(Stored records)
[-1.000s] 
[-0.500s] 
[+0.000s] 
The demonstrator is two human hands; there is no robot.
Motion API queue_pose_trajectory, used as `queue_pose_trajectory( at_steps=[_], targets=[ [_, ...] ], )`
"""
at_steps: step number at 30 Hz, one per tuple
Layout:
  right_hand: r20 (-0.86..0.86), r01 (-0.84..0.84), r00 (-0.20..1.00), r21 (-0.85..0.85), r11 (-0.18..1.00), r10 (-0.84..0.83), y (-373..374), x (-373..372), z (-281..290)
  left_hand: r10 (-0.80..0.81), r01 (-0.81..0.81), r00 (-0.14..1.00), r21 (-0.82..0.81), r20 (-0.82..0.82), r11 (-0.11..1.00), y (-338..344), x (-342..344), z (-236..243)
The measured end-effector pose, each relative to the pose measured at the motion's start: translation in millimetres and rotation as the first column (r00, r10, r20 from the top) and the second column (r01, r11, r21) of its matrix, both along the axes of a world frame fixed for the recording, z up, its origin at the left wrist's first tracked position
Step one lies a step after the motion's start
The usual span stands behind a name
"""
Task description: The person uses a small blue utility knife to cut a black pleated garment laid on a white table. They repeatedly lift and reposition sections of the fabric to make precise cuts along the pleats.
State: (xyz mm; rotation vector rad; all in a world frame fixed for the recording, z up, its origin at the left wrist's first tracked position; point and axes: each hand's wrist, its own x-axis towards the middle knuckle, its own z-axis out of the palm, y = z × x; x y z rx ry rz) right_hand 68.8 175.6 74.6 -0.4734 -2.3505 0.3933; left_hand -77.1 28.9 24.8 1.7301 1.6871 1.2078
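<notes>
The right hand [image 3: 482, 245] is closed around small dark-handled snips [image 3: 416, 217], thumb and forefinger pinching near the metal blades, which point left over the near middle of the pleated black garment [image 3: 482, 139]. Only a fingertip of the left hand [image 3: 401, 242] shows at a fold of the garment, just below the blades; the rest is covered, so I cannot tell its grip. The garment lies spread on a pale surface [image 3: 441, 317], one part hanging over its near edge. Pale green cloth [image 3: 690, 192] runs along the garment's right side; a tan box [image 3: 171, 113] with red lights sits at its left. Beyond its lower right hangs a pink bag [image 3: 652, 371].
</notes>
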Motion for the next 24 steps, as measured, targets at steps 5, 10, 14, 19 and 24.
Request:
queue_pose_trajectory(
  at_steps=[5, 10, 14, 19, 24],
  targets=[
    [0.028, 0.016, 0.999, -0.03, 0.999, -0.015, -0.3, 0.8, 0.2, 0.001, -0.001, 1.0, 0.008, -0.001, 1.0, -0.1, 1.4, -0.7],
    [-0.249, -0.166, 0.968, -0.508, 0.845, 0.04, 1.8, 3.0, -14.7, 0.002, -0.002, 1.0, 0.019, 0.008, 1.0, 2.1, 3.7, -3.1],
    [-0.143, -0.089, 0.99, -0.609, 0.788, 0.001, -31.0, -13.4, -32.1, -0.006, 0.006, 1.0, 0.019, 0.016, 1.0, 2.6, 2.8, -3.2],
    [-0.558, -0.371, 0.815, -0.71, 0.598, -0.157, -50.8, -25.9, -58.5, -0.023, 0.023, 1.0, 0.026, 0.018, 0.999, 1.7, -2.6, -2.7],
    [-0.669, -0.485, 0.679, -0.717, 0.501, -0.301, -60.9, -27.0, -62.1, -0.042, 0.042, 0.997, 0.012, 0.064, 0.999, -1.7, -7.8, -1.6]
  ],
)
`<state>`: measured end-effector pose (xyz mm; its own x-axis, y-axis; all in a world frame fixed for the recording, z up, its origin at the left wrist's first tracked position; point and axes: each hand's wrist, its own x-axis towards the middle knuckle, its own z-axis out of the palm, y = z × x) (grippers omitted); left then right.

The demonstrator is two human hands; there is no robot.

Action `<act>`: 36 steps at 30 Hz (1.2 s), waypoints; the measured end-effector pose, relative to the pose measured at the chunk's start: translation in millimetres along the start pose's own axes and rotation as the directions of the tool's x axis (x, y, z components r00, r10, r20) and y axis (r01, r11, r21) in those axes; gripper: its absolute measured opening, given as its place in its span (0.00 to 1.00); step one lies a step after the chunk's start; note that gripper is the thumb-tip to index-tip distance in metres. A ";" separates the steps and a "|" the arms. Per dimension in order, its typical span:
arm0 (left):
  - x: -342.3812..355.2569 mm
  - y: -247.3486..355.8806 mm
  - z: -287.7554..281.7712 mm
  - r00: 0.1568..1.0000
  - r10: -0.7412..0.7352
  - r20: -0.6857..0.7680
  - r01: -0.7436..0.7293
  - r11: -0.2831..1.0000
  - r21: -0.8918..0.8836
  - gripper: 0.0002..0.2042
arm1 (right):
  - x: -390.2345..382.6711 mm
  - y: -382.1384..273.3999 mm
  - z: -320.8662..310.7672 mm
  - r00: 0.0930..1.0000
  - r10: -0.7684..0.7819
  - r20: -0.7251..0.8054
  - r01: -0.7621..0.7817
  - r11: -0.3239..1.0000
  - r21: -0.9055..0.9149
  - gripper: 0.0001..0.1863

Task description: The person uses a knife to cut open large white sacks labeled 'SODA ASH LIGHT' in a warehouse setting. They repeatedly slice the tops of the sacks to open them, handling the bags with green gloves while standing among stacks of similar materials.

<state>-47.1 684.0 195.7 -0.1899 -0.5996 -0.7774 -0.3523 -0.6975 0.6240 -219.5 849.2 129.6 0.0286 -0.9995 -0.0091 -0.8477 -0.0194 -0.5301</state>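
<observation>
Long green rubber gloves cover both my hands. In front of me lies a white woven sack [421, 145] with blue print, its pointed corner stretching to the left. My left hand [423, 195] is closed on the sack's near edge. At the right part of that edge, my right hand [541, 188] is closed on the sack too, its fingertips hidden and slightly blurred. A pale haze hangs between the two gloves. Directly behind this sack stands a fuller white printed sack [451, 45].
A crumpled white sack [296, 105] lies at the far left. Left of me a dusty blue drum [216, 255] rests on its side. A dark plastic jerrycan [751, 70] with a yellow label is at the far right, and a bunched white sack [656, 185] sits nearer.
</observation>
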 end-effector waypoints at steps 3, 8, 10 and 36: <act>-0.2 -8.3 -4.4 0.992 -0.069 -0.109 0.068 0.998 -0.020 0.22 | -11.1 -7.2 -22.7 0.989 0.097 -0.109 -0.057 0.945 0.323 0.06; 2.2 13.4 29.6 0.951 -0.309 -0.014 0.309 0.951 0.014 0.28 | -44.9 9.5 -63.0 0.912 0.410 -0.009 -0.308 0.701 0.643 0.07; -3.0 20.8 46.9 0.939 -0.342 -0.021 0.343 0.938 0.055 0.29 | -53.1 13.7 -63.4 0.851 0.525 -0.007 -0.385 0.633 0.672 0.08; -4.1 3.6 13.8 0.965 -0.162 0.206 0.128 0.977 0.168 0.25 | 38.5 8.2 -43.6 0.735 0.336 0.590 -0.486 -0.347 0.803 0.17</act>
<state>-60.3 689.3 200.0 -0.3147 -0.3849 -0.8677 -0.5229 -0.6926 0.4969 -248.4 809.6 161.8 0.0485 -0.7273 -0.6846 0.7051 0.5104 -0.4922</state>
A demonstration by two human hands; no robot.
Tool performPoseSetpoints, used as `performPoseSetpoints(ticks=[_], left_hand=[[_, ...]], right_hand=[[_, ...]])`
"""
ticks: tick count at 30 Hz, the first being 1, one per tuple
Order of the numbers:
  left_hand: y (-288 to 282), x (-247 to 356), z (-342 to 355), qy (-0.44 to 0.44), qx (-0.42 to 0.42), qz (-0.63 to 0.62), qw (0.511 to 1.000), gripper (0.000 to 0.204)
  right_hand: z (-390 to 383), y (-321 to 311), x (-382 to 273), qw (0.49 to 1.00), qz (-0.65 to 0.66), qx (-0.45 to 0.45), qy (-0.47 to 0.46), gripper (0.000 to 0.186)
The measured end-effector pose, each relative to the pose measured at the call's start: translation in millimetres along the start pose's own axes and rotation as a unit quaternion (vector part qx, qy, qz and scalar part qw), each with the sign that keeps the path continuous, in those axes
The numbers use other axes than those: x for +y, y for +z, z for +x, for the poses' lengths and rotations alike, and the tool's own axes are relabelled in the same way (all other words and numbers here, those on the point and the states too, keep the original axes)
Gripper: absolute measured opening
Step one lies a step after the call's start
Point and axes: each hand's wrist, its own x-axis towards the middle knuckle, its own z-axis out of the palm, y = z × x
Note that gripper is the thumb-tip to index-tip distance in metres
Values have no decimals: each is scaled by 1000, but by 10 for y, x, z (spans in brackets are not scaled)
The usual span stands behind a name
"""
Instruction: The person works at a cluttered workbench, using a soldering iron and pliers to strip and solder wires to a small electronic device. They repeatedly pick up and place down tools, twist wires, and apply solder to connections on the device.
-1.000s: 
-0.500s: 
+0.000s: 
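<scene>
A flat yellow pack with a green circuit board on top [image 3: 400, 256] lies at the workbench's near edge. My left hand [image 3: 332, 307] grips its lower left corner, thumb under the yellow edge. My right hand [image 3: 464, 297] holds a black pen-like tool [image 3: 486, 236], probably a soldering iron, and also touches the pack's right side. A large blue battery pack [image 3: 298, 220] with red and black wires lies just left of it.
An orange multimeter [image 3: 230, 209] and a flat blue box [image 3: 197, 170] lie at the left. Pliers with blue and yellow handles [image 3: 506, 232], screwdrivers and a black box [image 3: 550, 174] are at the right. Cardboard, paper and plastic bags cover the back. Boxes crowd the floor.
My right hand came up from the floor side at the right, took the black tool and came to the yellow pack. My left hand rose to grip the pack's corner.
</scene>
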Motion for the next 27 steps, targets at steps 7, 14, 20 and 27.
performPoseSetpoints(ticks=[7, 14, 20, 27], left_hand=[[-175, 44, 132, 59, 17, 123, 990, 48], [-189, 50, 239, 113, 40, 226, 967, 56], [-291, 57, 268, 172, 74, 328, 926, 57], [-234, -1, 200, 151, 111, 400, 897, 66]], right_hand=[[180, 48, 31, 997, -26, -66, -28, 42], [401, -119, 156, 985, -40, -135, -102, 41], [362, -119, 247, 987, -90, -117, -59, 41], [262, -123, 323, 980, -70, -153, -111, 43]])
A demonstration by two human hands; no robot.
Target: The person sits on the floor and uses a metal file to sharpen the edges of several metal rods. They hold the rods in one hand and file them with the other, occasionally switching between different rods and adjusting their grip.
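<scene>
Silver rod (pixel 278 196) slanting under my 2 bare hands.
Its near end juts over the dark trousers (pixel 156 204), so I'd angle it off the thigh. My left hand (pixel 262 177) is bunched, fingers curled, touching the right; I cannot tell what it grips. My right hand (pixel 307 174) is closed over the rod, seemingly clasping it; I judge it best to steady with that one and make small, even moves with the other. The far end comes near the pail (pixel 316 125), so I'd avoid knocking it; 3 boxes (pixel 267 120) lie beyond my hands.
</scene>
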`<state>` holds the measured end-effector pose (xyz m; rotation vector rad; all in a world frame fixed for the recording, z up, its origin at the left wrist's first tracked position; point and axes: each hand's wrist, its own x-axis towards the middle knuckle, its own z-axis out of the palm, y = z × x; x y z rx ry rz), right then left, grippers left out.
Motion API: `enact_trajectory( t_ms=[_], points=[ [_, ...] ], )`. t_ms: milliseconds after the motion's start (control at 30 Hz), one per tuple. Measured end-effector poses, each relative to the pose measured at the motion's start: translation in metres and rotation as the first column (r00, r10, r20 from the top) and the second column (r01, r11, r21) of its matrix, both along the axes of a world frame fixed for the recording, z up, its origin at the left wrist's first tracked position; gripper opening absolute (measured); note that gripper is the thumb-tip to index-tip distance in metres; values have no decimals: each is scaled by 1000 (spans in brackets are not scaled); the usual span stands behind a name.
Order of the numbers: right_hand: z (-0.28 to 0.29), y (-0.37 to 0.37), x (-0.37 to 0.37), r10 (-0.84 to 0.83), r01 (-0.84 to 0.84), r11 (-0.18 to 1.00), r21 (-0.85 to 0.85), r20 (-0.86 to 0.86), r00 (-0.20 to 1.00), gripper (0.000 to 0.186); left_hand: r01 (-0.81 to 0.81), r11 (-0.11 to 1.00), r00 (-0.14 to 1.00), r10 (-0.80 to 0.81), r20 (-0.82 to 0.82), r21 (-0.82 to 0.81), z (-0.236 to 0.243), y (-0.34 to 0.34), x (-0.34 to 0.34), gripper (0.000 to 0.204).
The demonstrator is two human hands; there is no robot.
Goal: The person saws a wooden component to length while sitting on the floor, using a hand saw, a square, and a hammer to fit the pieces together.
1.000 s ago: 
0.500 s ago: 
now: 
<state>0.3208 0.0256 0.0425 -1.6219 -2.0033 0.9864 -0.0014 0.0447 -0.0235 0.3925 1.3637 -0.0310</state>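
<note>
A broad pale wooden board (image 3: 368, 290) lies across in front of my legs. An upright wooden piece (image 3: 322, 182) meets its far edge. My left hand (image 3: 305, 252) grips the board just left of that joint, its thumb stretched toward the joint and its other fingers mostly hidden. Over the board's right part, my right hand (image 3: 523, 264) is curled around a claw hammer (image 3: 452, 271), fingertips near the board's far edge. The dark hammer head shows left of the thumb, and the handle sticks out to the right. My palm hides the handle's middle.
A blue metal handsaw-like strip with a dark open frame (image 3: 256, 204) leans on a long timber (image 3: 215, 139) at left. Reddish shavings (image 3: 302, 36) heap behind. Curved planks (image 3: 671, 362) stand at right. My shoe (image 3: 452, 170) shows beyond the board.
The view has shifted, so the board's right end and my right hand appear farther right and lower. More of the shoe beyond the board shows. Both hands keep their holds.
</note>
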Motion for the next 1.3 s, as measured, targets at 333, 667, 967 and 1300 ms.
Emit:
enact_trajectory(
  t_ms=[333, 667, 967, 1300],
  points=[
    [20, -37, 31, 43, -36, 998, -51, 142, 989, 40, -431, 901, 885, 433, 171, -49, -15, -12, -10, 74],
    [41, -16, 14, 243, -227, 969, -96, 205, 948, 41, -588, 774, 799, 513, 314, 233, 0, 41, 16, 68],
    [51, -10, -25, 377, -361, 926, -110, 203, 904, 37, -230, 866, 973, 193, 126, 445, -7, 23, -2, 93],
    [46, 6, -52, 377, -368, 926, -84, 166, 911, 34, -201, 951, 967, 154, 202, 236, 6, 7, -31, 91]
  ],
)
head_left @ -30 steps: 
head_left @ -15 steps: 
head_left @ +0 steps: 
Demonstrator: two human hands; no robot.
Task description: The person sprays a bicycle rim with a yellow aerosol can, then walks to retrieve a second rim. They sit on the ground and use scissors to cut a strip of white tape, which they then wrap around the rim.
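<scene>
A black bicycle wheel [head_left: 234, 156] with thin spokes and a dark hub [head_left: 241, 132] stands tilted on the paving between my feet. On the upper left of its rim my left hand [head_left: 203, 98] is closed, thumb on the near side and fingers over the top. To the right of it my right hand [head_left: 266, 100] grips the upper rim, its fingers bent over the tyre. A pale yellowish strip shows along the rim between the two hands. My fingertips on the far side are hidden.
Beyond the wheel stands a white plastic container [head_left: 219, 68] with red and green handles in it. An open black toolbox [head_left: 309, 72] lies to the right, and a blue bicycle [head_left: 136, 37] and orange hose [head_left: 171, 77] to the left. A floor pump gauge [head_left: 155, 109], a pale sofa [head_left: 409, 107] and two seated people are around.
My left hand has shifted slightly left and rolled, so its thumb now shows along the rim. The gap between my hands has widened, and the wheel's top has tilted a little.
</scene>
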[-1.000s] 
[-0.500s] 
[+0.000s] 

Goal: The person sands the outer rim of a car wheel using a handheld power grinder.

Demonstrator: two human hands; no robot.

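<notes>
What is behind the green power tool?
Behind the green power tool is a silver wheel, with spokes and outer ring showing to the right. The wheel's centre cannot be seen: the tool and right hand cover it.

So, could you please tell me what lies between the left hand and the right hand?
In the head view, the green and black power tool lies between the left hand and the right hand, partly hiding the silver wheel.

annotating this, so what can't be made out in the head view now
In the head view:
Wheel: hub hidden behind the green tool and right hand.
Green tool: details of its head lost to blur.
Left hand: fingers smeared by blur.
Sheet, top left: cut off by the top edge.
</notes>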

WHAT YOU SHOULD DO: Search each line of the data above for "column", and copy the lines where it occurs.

ANSWER FOR THE TASK:
The measured end-effector pose, each relative to the pose measured at the motion's start: translation in millimetres and rotation as the first column (r00, r10, r20 from the top) and the second column (r01, r11, r21) of its matrix, both along the axes of a world frame fixed for the recording, z up, its origin at the left wrist's first tracked position
Motion API: `enact_trajectory( t_ms=[_], points=[ [_, ...] ], )`. t_ms: milliseconds after the motion's start (control at 30 Hz), one per tuple. Measured end-effector poses, each relative to the pose measured at the motion's start: translation in metres and rotation as the first column (r00, r10, r20 from the top) and the second column (r01, r11, r21) of its matrix, both along the axes of a world frame fixed for the recording, z up, its origin at the left wrist's first tracked position; gripper opening absolute (measured); note that gripper is the thumb-tip to index-tip distance in metres; values have no decimals: each is scaled by 1000 (spans in brackets are not scaled); the usual span stands behind a name.

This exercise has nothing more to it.